Our second strategic priority is around commercial excellence and this shows what we are trying to do. The first and one of the first area as you can see in the State of Washington there are four refineries up in the Pacific Northwest and you can see on the left up here the competition of crude supply to those refineries relative to what we have been able to do since last year. Effectively what we have done is, we have taken Bakken crude oil to our Anacortes refinery complement the Canadian crude oil that we taken there to effectively get a crude supply comparable to like a Mid-Continent refinery. So, you can see on this chart that somewhere between 70% to 90% of the crude supply to that refinery is priced off of either WTI or coming from the Mid-Continent type crude supply.

And what we are trying to do with our commercial excellence is drive that advantage even further to the West Coast and I’m going to talk about one of those opportunities in just a minute because if you look at the bottom here at the State of California with our recent acquisition of the assets in Southern California our composition of the type of crude [we run] changed quite a bit. Our two legacy assets in California are primarily heavy crude refineries either running the indigenous California crude are crudes that we import from South America but the refinery that we acquired now process is primarily ANS type crude. So, kind of a medium light crude.

And so our dependence on ANS crude has changed quite a bit. So, one of the things that we’re working on from a commercial excellence standpoint is to alter the type of crudes that we’re able to source in the State of California. Actually today we will deliver the first unit train Bakken crude oil to our refinery in Northern California. We have a unit train facility that we can now take some quantities of Bakken crude oil not to the same extent that we do up in Anacortes but into our refinery in Martinez, California to help change the dynamics of our crude supply into California.
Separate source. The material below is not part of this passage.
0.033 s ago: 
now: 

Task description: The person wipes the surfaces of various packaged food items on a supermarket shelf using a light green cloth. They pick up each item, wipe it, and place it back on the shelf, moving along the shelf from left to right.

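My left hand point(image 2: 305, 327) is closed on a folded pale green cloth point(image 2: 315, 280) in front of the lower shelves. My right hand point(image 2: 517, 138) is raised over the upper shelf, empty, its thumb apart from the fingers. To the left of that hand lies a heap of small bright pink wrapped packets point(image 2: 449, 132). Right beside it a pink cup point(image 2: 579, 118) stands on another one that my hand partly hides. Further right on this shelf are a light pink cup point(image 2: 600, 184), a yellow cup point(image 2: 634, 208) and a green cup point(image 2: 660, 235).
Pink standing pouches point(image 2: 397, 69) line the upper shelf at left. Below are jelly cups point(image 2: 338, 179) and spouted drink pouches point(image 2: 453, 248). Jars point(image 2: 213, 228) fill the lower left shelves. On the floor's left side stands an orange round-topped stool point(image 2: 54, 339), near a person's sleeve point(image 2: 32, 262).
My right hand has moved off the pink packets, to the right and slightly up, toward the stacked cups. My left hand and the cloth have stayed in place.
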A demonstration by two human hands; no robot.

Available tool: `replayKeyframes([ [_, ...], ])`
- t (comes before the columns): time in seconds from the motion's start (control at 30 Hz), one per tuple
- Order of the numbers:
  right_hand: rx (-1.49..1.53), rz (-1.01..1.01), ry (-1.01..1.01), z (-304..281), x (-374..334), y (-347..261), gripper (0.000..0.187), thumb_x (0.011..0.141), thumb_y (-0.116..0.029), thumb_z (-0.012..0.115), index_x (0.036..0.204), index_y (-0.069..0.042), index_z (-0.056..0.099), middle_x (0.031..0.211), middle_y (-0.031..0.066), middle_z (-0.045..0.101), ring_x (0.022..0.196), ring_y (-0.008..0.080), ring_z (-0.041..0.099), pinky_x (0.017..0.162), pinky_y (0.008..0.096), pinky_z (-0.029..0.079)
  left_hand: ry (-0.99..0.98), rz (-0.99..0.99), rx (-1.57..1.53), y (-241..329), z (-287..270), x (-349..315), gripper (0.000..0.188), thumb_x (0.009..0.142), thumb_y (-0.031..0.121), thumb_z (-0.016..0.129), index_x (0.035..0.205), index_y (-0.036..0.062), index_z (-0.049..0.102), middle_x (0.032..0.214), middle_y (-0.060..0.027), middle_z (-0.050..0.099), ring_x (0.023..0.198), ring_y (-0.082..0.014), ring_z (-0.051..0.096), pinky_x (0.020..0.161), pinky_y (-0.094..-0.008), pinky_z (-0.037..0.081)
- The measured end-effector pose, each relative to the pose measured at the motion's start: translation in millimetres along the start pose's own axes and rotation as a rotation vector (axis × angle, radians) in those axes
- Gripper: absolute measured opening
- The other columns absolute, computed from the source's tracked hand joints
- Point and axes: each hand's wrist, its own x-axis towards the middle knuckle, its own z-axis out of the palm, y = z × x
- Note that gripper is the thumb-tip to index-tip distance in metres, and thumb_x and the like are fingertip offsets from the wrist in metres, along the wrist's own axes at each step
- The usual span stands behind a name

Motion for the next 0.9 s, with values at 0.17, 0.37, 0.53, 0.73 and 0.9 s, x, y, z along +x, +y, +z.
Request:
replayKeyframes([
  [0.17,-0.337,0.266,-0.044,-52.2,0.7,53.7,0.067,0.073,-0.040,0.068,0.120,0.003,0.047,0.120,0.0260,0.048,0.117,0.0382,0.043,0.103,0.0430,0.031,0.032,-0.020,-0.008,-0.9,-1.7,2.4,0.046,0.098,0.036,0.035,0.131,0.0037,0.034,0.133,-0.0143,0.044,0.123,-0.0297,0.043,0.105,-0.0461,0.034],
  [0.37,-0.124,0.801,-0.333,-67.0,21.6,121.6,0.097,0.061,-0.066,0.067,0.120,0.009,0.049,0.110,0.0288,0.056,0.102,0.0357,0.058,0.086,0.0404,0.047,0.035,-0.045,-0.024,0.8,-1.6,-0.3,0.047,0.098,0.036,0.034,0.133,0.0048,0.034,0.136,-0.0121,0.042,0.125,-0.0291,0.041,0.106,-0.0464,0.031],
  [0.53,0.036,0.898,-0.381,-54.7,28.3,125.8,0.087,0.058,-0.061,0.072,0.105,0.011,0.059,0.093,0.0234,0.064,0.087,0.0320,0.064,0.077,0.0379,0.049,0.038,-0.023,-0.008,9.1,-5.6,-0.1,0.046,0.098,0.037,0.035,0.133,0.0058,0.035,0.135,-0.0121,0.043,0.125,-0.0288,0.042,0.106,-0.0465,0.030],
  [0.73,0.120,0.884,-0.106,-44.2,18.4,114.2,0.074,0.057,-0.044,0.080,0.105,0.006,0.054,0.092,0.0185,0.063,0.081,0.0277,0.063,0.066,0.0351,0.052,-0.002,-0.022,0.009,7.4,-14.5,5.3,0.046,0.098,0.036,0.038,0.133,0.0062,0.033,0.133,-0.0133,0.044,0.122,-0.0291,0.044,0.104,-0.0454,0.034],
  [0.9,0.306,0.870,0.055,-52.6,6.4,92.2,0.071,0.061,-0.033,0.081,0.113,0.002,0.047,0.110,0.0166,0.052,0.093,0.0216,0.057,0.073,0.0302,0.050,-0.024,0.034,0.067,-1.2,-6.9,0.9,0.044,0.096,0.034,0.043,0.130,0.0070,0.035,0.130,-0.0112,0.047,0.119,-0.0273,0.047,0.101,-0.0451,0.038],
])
Also, if you look at from a commercial excellence standpoint, how we supply our two refineries in the Mid-Con and both the refinery up in North Dakota and the refinery in Salt Lake City. If you start with the refinery in North Dakota, the Mandan refinery, we’ve done a couple of things there. One of the things that we’ve done is we think we’ve run the refinery at a lot higher rates than it ever did historically. And secondly we’ve done things to increase the capacity of the refinery to process more at the Bakken crude oil since we basically said on top of the oil field in North Dakota. So, the refinery today runs at around 70,000 barrels a day, very price advantage Bakken crude oil we’re able to run at full basically all year long.

The Salt Lake City like I mentioned earlier, we’re working to process more the indigenous Waxy crude oil coming out of the Uintah Basin into Salt Lake. And we completed the first phase of the project, we’re working on the second phase, they will become operational next year. And by that time a little over more than the third of the rig crude that we run the refinery will be Waxy crude and we’ll look at opportunities to be able to process even more of that price advantage crude into the future. But from a commercial excellence standpoints, we’re really been trying to drive a price advantaged crude into our refining system really everywhere we have our operations.
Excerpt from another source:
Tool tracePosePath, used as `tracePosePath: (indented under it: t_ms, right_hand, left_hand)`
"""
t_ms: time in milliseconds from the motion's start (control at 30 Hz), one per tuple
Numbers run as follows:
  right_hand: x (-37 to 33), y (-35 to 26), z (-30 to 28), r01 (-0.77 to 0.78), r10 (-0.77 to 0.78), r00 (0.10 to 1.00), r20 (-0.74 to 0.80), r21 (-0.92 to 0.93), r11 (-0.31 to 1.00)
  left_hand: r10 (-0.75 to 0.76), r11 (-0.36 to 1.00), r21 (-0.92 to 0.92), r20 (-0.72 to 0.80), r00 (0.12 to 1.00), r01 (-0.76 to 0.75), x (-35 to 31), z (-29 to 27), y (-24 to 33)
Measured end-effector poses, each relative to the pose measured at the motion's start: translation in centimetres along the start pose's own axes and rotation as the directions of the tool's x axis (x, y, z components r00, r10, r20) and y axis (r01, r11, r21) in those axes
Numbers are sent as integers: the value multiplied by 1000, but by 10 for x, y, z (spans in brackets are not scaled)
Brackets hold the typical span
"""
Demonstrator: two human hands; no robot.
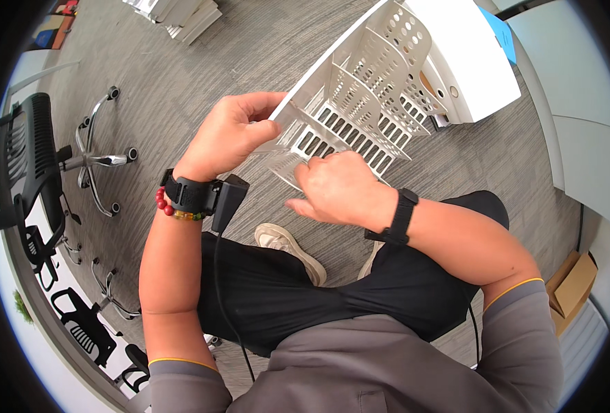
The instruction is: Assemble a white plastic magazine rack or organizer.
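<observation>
A white plastic file rack point(349, 93) with perforated dividers and a slotted base is tilted in front of me, above the floor. My left hand point(232, 131) is closed on the left edge of its long side panel, thumb on the near face and fingers behind. At the near edge of the rack is my right hand point(339, 186), its fingers curled over the lowest divider and the thumb sticking out to the left. Its fingertips are partly hidden inside the rack. A white file box point(477, 62) with a round finger hole stands just beyond the rack's right side.
Grey carpet point(229, 62) lies under my shoes point(284, 251). Black office chairs point(36, 151) with wheeled bases line the left. White stacked items point(181, 17) are on the floor at the far left. Pale cabinets point(573, 82) stand right, with an open cardboard box point(570, 289) lower down.
</observation>
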State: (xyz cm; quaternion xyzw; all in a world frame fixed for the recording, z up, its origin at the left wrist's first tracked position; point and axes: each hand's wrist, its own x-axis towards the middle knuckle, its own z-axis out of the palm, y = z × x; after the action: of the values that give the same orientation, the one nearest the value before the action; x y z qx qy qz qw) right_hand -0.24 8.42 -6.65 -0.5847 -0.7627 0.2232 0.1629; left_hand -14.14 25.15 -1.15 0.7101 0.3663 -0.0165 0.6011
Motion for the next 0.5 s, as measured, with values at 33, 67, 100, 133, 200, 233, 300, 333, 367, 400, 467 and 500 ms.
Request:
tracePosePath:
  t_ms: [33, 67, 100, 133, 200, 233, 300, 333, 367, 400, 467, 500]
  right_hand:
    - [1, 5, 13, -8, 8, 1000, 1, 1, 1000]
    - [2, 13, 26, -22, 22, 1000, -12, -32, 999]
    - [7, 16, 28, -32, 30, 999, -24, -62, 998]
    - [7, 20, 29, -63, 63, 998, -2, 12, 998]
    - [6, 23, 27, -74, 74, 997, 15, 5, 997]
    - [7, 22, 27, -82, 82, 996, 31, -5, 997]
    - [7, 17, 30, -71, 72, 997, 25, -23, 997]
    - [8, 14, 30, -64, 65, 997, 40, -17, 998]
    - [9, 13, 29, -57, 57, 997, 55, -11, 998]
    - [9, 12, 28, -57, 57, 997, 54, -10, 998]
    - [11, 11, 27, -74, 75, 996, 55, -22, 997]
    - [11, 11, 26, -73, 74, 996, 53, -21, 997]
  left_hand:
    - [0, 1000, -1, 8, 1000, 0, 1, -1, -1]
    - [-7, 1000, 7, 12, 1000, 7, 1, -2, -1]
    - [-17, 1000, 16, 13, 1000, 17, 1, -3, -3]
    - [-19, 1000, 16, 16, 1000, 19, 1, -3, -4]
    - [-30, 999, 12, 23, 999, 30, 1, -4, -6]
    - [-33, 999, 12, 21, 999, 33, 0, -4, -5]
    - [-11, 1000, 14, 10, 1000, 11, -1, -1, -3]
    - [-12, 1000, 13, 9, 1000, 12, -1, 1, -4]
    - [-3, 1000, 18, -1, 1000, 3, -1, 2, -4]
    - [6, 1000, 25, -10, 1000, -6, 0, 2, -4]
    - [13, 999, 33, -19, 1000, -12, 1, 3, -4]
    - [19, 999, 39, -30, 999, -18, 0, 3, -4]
To talk just a little bit more about the crude supply dynamics and how we see the West Coast is being advantage. This map, looks at the State of North Dakota and it shows the growing production in the State of North Dakota with – and the industry estimates that the production in North Dakota by 2014 will be over 900,000 barrels a day with pipeline takeaway capacity less than 700,000 barrels a day. So, pretty significant amount of crude oil that have to moved by rail out of the State of North Dakota.
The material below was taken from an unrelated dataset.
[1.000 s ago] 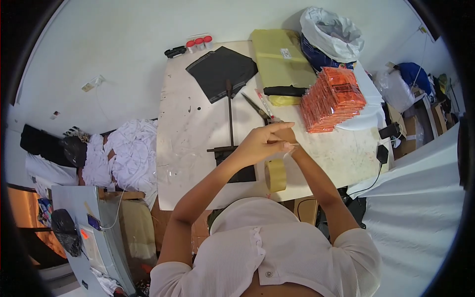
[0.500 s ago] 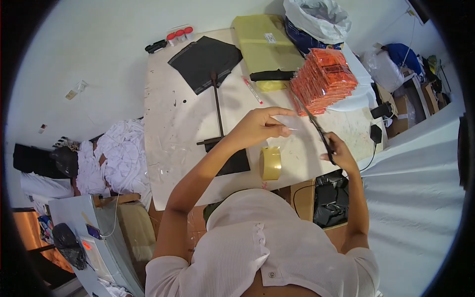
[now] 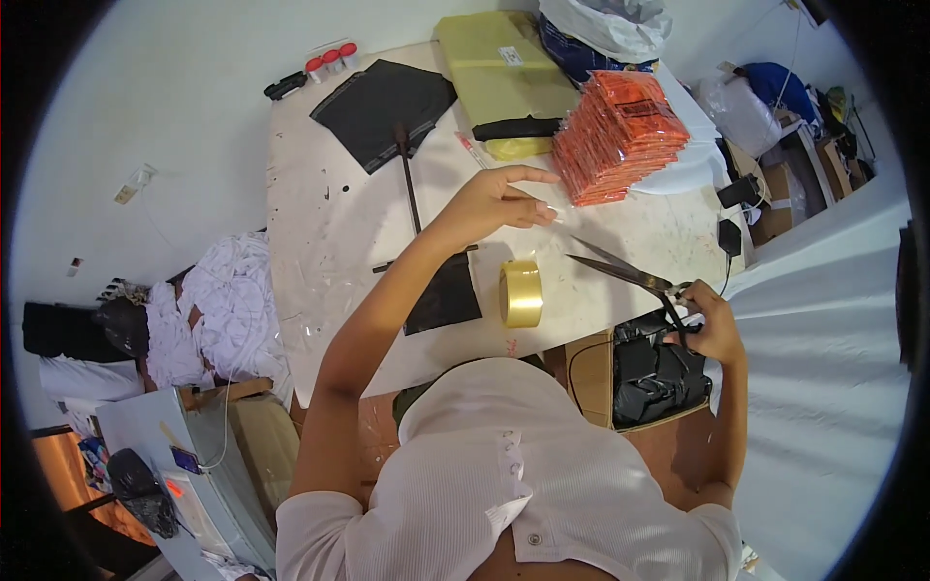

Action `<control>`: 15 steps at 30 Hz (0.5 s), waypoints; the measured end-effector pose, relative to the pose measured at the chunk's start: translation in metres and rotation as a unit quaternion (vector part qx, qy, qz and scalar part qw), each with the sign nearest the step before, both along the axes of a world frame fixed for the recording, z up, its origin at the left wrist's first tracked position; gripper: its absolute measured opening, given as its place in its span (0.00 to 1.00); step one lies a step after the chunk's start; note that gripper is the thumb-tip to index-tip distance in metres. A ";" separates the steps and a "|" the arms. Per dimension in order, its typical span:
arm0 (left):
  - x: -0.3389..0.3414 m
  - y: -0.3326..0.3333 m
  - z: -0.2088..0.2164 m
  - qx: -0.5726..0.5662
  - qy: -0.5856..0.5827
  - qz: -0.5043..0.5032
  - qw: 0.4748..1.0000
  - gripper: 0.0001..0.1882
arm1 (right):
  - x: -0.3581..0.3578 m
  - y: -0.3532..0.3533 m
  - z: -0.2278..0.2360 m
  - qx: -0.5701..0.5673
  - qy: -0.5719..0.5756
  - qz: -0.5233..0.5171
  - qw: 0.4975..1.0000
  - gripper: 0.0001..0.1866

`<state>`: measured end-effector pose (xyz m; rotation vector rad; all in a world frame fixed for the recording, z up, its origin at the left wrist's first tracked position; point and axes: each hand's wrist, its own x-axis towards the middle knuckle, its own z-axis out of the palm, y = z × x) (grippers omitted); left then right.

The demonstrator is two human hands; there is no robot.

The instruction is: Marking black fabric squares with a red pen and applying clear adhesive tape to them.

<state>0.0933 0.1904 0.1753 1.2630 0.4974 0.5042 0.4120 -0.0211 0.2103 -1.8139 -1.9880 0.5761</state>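
In my right hand (image 3: pixel 715 324), at the table's right edge, is a pair of scissors (image 3: pixel 635 275), fingers in the dark handles. The long blades point left over the table and stand slightly apart. My left hand (image 3: pixel 494 208) is over the middle of the table, index finger stretched out, thumb and other fingers closed together. A small clear or whitish bit shows at those fingertips, too small to name. Below this hand stands a roll of yellowish tape (image 3: pixel 521 293) on its edge. Right of the fingers is a tall stack of orange plastic-wrapped packets (image 3: pixel 620 140).
A black plastic sheet (image 3: pixel 373 107) and a thin dark rod (image 3: pixel 410 184) lie on the left side. Behind are a yellow package (image 3: pixel 504 73), a black rolled item (image 3: pixel 518 128) and red-capped containers (image 3: pixel 331 63). A box with black bags (image 3: pixel 659 378) sits below the table edge.
My right hand has moved right and slightly down with the scissors, away from the orange stack. The blades have come apart. My left hand stays near the stack, fingers still closed.
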 end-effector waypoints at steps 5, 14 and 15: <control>0.003 0.002 -0.001 0.000 0.001 0.000 1.000 0.21 | -0.013 0.012 -0.018 -0.017 -0.011 0.017 1.000 0.28; 0.004 0.001 -0.002 0.012 0.008 0.005 1.000 0.20 | -0.024 0.039 -0.030 -0.037 -0.012 0.061 0.997 0.26; 0.004 0.001 -0.002 0.011 0.007 0.003 1.000 0.20 | -0.024 0.041 -0.030 -0.036 -0.012 0.062 0.997 0.26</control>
And as you can see from the map, the preferred destination for the crude coming out of North Dakota is the West Coast because of the advantage transportation cost to get that crude to the West Coast. And so one the things that we’re working on as a company is how do we take greater advantage of moving this crude oil both from because of the price advantage and the quality advantage to the West Coast, for example at our Anacortes refinery not only do we gain the advantage of lower transportation cost but the yield advantage versus running ANS crude there is somewhere between $3 to $5 a barrel and advantage.

So, with the – as we look at the differentials on a go forward basis for Bakken crude relative to LLS that – and the advantage that we have from a transportation standpoint to get to the West Coast, we see this is a very attractive crude to continue to try to move to the West Coast. And as a result of that, one of the things that we’re in the process of working on is developing a crude oil unloading facility in the Port of Vancouver in the State of Washington on the Columbia wherever across from Portland, Oregon to be able to take in crude really from any type of North American crude from Canadian into the Mid-Continent crudes into this facility. Initially this facility that we are jointly developing with Savage Companies will have the capacity to take about 120,000 barrels a day but can very easily be ramped up to 300,000 barrels a day capacity to deliver crude along the entire West Coast system.

So, probably one of the largest facilities in the United States to be able to do this. If you couple that with the advantage of moving the crudes to the West Coast on the rail system and you can develop a highly efficient unloading facility and load shifts to get to the West Coast, you can develop a very attractive option here. So, what we intend to do is to we have acquired the lease on this land at the end of July, we are now in the permitting process for the State of Washington. We anticipate that taking about a year for the facility to be operational a significant part of the facility already exist, actually we’ll just be installing tanks and some piping to be able to deliver to ships.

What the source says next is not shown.